Download or read book Medici Legacy written by Matteo Strukul and published by Bloomsbury Publishing. This book was released on 2021-08-05 with total page 342 pages. Available in PDF, EPUB and Kindle. Book excerpt: The third instalment in a prize-winning series charting the rise of the House of Medici as they become Masters of Florence and progenitors of the Renaissance. Fontainebleau, 1536. Francis II, Dauphin and heir to the French throne, is dead. Poisoned. And the royal court believe Catherine de' Medici to be the murderer. Catherine's husband Henry will now be the next King of France – and the Medici are known to stop at nothing in the pursuit of power. But not yet queen and without an heir of her own, seventeen-year-old Catherine cannot be sure of securing her family's legacy.

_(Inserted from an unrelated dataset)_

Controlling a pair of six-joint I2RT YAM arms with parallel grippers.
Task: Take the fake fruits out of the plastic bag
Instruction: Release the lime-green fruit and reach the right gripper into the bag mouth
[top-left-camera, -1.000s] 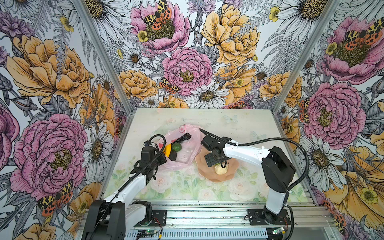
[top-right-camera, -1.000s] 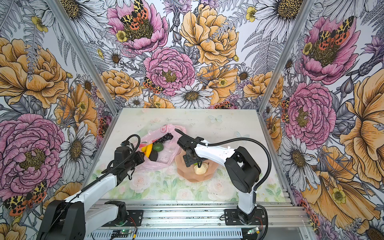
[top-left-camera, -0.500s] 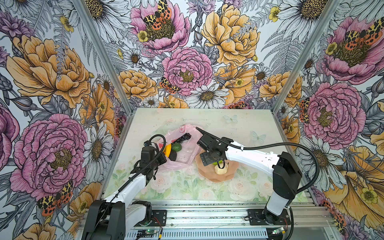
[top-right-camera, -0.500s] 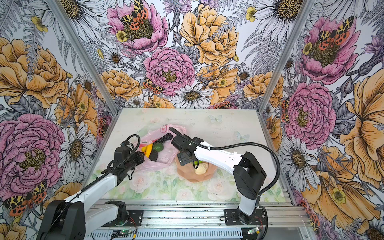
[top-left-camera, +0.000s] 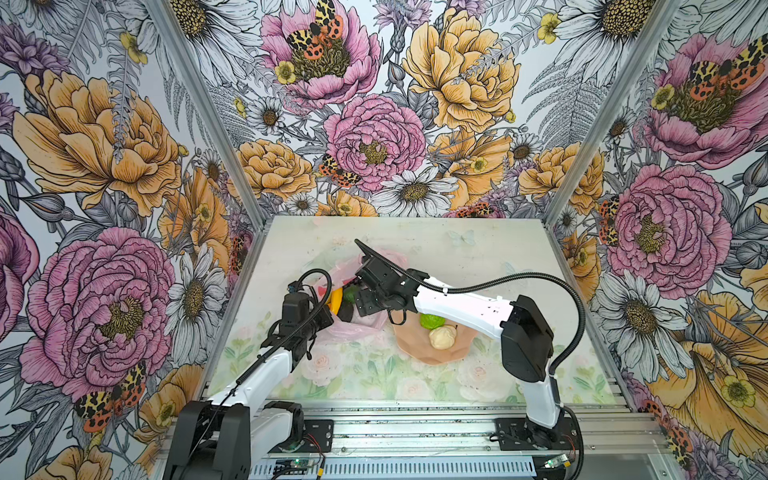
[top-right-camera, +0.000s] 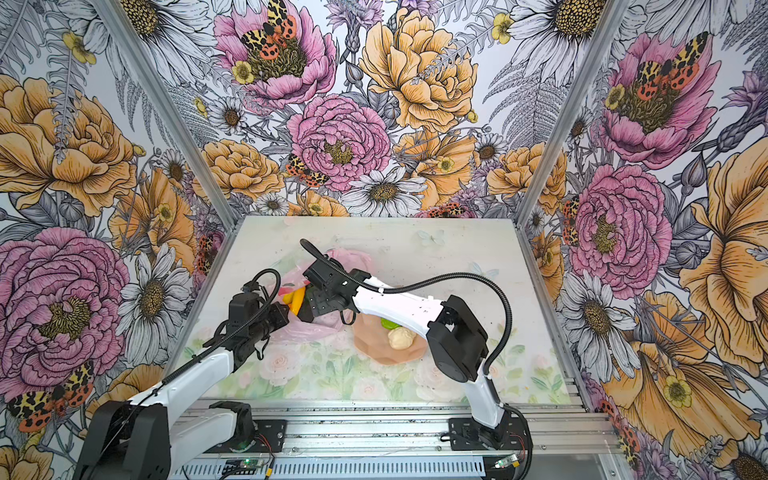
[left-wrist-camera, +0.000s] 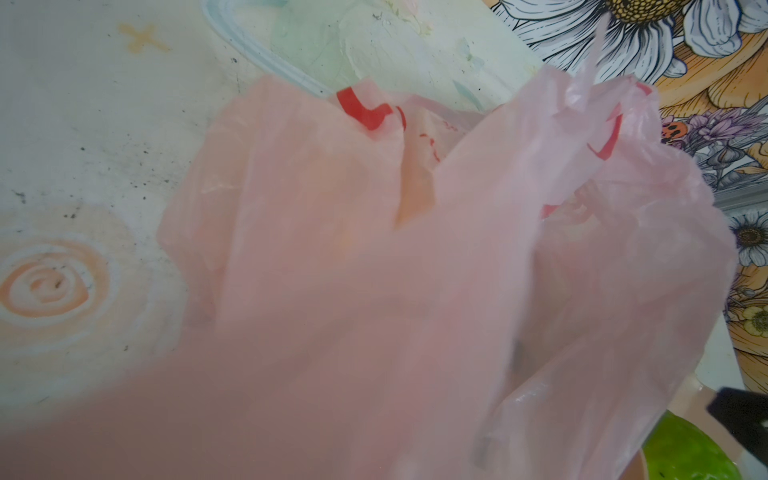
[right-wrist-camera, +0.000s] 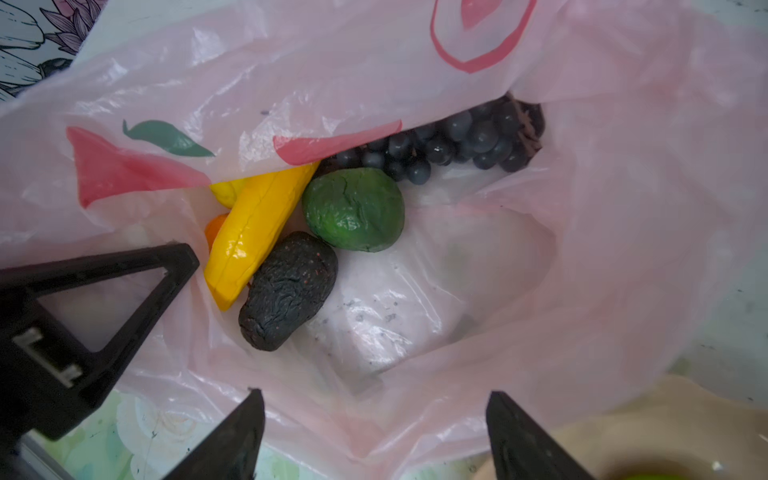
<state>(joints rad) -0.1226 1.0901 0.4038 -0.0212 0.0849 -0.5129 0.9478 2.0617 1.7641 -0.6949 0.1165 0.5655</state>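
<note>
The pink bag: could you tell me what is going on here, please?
The left tool holds the plastic bag open by its edge. The right tool hovers open over its mouth. A banana, grapes, a green fruit and a dark avocado lie inside; a green piece and a cream piece sit on the dish.

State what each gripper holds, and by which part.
Left gripper pinches the plastic bag by the edge of its mouth; right gripper is open, holding nothing.

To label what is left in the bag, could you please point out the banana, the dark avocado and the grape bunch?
banana (right-wrist-camera: 257, 232), right wrist view, middle of its yellow body.
dark avocado (right-wrist-camera: 289, 291), right wrist view, centre of its wrinkled skin.
grape bunch (right-wrist-camera: 440, 149), right wrist view, a grape mid-bunch.
</note>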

To ensure the conception of an heir, she will need to seek help from an unexpected ally: Nostradamus, the reclusive astronomer and purported seer. Dismissed by most as a charlatan and a heretic, Catherine knows he will be her only hope in becoming a mother to the future king. Amid court intrigues, betrayals, and humiliations, Catherine waits. She awaits the death of her father-in-law, King Francis, and the birth of a son to carry her name. For once she is queen, Catherine de' Medici's power will only grow. But that power comes at a heavy cost, one she might ever regret. 'Strukul has a brilliant style and a rare imagination' Tim Willocks 'Matteo Strukul has arrived with a bang. His historical saga, Medici, is a worldwide success' Il Venerdì
Download or read book The Cambridge Companion to Machiavelli written by John M. Najemy and published by Cambridge University Press. This book was released on 2010-06-24 with total page pages. Available in PDF, EPUB and Kindle. Book excerpt: Niccolò Machiavelli (1469–1527) is the most famous and controversial figure in the history of political thought and one of the iconic names of the Renaissance. The Cambridge Companion to Machiavelli brings together sixteen original essays by leading experts, covering his life, his career in Florentine government, his reaction to the dramatic changes that affected Florence and Italy in his lifetime, and the most prominent themes of his thought, including the founding, evolution, and corruption of republics and principalities, class conflict, liberty, arms, religion, ethics, rhetoric, gender, and the Renaissance dialogue with antiquity. In his own time Machiavelli was recognized as an original thinker who provocatively challenged conventional wisdom. With penetrating analyses of The Prince, Discourses on Livy, Art of War, Florentine Histories, and his plays and poetry, this book offers a vivid portrait of this extraordinary thinker as well as assessments of his place in Western thought since the Renaissance.